Amino acids are organic molecules with carboxyl and amino groups, differing in their side chains (R groups). The R group determines the amino acid's identity, structure, and function.

Polypeptides

Polypeptides are polymers of amino acids linked by peptide bonds. Each polypeptide has a unique sequence, with an amino (N-terminus) and carboxyl (C-terminus) end.

Protein Structure Levels

Protein function depends on its structure, which is organized into four levels:

• Primary: Sequence of amino acids

• Secondary: Coils and folds (α helix, β sheet) due to hydrogen bonding

• Tertiary: Overall 3D shape from interactions among R groups

• Quaternary: Association of multiple polypeptides

Sickle-Cell Disease: Protein Structure Example

A single amino acid substitution in hemoglobin causes sickle-cell disease, demonstrating how primary structure affects protein function.

Protein Denaturation

Physical and chemical conditions (temperature, pH, salt concentration) can disrupt protein structure, leading to denaturation and loss of function.

Nucleic Acids

DNA and RNA: Structure and Function

Nucleic acids store, transmit, and help express hereditary information. DNA is composed of monomers called nucleotides, which consist of a nitrogenous base, a pentose sugar, and one or more phosphate groups.

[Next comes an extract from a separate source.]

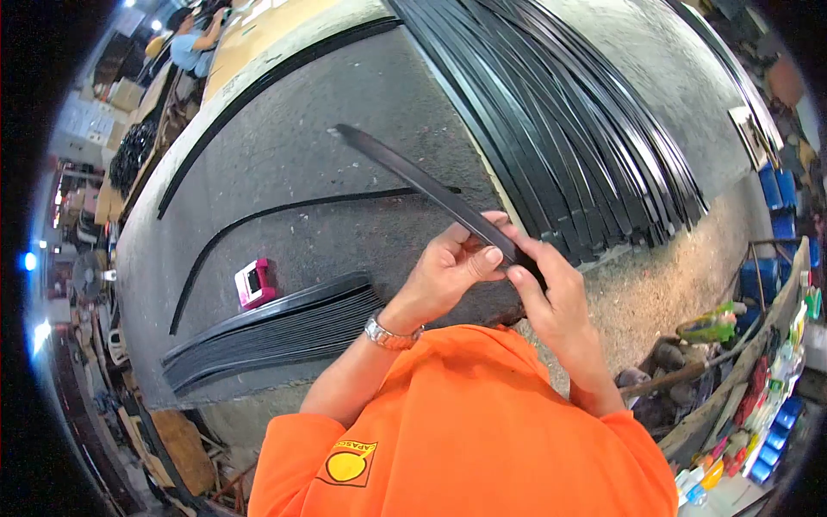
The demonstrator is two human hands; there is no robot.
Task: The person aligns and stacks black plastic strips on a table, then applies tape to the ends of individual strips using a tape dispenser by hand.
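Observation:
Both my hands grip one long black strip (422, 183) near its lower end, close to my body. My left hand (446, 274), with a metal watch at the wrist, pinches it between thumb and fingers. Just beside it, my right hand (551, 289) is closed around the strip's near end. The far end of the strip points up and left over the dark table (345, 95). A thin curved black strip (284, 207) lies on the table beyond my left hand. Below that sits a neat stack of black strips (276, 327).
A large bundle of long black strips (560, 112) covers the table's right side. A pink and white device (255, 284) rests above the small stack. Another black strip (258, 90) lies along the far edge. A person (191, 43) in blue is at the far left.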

RNA is similar but uses ribose and uracil instead of thymine.

Nucleotide Polymers

Adjacent nucleotides are joined by phosphodiester linkages, forming a sugar-phosphate backbone. DNA polymers have directionality (5' and 3' ends), and base sequences are unique for each gene.

Structures of DNA and RNA

DNA consists of two polynucleotide strands forming a double helix, with antiparallel backbones and complementary base pairing (A-T, G-C). RNA is single-stranded, with A-U pairing.

Genomics and Proteomics

Bioinformatics and Molecular Evolution

Genomics and proteomics involve the analysis of large sets of genes and proteins, often using bioinformatics tools. DNA and protein sequences can be used to assess evolutionary relationships among species.

DNA and Proteins as Tape Measures of Evolution

Linear sequences of nucleotides in DNA are inherited and can be compared to assess kinship and evolutionary relationships. Closely related species have more similar DNA sequences.